Türk Dil Kurumunun açıklamasına göre öfke kelimesi engellenme, incinme veya gözdağı karşısında gösterilen saldırganlık tepkisi, kızgınlık, hışım, şiddet ve gazap olarak tanımlanır. Öfke kelimesi eski Türkçede ‘öpke’ yani ‘ciğer, akciğer’ kelimesinden gelir. İnsanın kızgınlık, hiddet, gazap anında ciğerlerine normalin üzerinde hava dolması, göğsün durdurulamaz şekilde yükselip inmesi zamanla bu şekilde adlandırılmış.

Doğan Cücenoğlu’na göre öfke bireyin elde etmek istediği bir nesneye, ulaşmak istediği bir amaca varması ya da gereksinimlerinin engellenmesi durumunda ortaya çıkan olumsuz bir duygudur. İnsan yaşamında öyle anlar vardır ki kişi kendisini mutlaka koruma ve savunmaya mecbur hisseder. Benliğe saygı göstermeyen ve ezici güç gibi dolaşan kişiler karşısında oluşacak saldırgan davranış iletişimde savunmayı yaratır. Yargılayıcı, denetleyici, üstünlük belirten bir tutum içinde, kesin bir tavırla konuşan kişilere karşı daha savunucu olunur. Bu durum açık iletişimi olumsuz etkiler. Bireylerin sosyal ortamlarda maskeli olmalarının altında yatan sebep de budur.

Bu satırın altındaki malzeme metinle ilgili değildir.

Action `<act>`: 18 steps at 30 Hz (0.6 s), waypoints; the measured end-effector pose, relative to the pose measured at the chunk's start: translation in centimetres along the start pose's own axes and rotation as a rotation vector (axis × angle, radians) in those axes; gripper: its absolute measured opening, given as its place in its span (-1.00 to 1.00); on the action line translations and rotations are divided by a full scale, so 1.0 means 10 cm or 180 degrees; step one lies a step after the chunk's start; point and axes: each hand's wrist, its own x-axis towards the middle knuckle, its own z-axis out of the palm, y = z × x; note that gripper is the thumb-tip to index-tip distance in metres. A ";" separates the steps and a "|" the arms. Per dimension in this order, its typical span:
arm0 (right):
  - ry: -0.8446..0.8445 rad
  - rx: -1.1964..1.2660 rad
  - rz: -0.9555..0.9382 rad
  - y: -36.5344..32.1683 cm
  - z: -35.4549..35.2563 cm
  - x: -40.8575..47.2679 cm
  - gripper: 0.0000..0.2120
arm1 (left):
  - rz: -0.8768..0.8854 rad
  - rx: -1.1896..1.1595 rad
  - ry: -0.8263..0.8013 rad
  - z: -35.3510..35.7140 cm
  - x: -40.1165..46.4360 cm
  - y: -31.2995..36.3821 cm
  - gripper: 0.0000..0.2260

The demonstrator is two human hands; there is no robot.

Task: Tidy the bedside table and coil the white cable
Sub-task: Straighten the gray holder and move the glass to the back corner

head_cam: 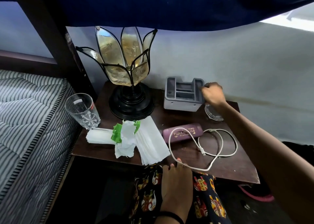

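Lamp (129, 81) back left on table (237, 169); organiser (182, 94) right of it; cable (212, 149) front right.

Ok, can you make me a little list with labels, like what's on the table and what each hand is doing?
table: dark wooden bedside table
lamp: petal-shaped lamp at the back left
glass: drinking glass, upright at the left edge
tissues: white tissues and torn green wrapper, spread at the front
organiser: grey organiser at the back
case: purple case, flat, under a cable loop
cable: white cable, loose, not coiled
right hand: right hand grips the organiser's right side
left hand: left hand touches the cable at the front edge
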 end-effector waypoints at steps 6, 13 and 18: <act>0.0094 0.0071 0.0084 0.11 0.14 0.01 -0.67 | -0.0001 -0.0059 0.0030 0.01 0.00 0.00 -0.66; -0.0118 -0.0517 -0.0382 0.18 0.15 -0.22 -0.49 | 0.0007 0.0076 0.0048 0.00 0.02 0.01 -0.69; -0.0505 -0.1378 -0.1170 0.26 0.24 -0.43 -0.41 | -0.0007 -0.0023 0.0089 -0.02 0.01 0.01 -0.66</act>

Doğumdan itibaren sosyalleşme süreci bağlamında öğrenilen ve ortaya çıkan bir sorunu tartışmak için kullanılan yıkıcı tutum iki kişinin birbirinden uzaklaşmasına, ilişkilerin zayıflayıp kopmasına yol açmaktadır. Bu nedenle ilişki yönetimi kurumsal, kamusal alanda olduğu gibi sosyal alanda da önemli bir strateji olarak kabul edilir. Etkileşim sürecinde bireylerin düşünce, tutum ve davranışlarını farkındalık çerçevesinde olumlu yönde dönüştürmeleri için kişisel beceriler gerektirir. Karşılıklı anlayış, empati, açıklık, güvenilirlik bu becerilerin geliştirilmesi konusunda yol göstericidir.

Bireyler, gruplar ve örgütler amaçlarını gerçekleştirmek için uğraşırken sürekli bir etkileşim içinde olur. Bu etkileşim sürecinde taraflar arasındaki ilişkilerde uyuşmazlık ve tutarsızlıklar iki taraf arasında çatışmayı doğurmaktadır. Emin Karip, çatışmayı bir çıkar, güç ve statü çekişmesi olarak tanımlar. Harriet Lerner’a göre öfke, incinmeyi, hakların ihlalini, isteklerin doğru şekilde karşılanmadığını, işlerin yolunda gitmediğini gösteren bir iletidir.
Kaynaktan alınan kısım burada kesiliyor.